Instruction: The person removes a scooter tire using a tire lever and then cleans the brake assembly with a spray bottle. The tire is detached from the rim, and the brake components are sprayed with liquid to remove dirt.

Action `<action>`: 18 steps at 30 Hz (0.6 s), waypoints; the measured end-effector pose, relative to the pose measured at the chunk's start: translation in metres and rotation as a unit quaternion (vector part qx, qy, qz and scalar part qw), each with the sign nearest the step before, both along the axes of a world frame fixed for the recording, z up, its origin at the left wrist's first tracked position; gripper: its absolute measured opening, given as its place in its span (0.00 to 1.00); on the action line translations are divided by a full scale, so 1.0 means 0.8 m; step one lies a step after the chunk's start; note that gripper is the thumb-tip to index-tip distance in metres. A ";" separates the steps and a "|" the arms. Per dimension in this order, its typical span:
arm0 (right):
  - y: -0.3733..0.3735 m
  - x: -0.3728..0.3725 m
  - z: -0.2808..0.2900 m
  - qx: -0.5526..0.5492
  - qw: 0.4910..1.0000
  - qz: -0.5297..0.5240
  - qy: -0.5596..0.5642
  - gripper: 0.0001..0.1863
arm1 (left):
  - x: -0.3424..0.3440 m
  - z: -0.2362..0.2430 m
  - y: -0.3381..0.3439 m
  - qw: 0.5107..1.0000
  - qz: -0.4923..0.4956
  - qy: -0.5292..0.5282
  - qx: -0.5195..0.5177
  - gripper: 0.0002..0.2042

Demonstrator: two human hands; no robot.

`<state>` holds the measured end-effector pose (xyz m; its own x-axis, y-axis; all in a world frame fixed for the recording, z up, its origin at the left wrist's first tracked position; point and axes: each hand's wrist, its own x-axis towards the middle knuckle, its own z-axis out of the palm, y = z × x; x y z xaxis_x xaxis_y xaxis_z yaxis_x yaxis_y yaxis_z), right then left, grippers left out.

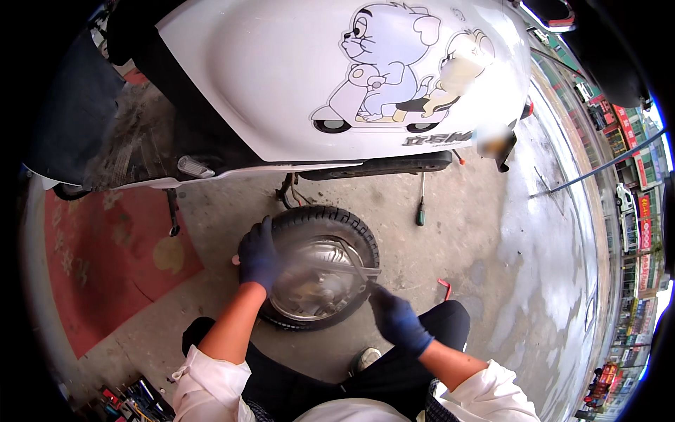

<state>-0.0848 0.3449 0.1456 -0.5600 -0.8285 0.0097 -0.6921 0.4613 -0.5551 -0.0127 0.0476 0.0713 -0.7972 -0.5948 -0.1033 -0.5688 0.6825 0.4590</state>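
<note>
A scooter wheel with a black tyre [358, 228] and a shiny metal hub [316, 292] lies flat on the ground in front of me. My left hand [259, 254], in a dark blue glove, is closed at the tyre's left side. From it a flat metal bar [351, 269] seems to reach across the hub to the right rim; motion blurs its near part. A small reddish tip [236, 260] sticks out left of this hand. My right hand [399, 320], gloved alike, is closed around a slim metal tool [363, 285] at the wheel's right edge. Its fingers hide most of the grip.
A white scooter [260, 84] with a cartoon print stands beyond the wheel, its kickstand [173, 214] down. A green-handled screwdriver [420, 212] and a red tool [444, 288] lie to the right. At left is a red mat [105, 267]; tools [133, 404] fill the lower left corner.
</note>
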 end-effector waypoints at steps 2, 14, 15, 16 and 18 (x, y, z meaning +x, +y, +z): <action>-0.012 -0.023 0.015 0.059 0.991 -0.011 -0.119 0.20 | 0.013 -0.007 0.009 0.999 0.043 -0.006 -0.006 0.51; -0.020 0.094 -0.090 -0.083 0.964 -0.194 -0.160 0.26 | 0.041 -0.006 0.077 0.988 0.142 0.051 -0.013 0.50; -0.024 0.092 -0.088 -0.078 0.962 -0.186 -0.183 0.28 | 0.042 -0.005 0.068 0.988 0.145 0.058 0.003 0.50; -0.025 0.091 -0.091 -0.030 0.968 -0.180 -0.171 0.27 | 0.043 -0.004 0.060 0.987 0.149 0.065 0.020 0.50; -0.020 0.077 -0.084 -0.112 0.975 -0.129 -0.142 0.27 | 0.052 0.004 0.041 0.990 0.134 0.016 0.037 0.50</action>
<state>-0.0235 0.3285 0.0784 -0.7566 -0.6538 -0.0110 -0.3725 0.4448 -0.8145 0.0287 0.0801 0.0749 -0.6161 -0.7767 -0.1310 -0.7084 0.4736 0.5232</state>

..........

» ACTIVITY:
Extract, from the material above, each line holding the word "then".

» TASK OUTPUT:
Instruction: The person removes a scooter tire using a tire lever and then cleans the brake assembly with a spray bottle. The tire is detached from the rim, and the brake components are sprayed with liquid to remove dirt.
`<state>` holds the measured end-effector pose (xyz m; its own x-axis, y-axis; all in a world frame fixed for the recording, z up, its origin at the left wrist's first tracked position; point and axes: each hand's wrist, its own x-axis towards the middle knuckle, its own z-axis out of the palm, y = z × x; x y z xaxis_x xaxis_y xaxis_z yaxis_x yaxis_y yaxis_z), right then left, grippers left out.

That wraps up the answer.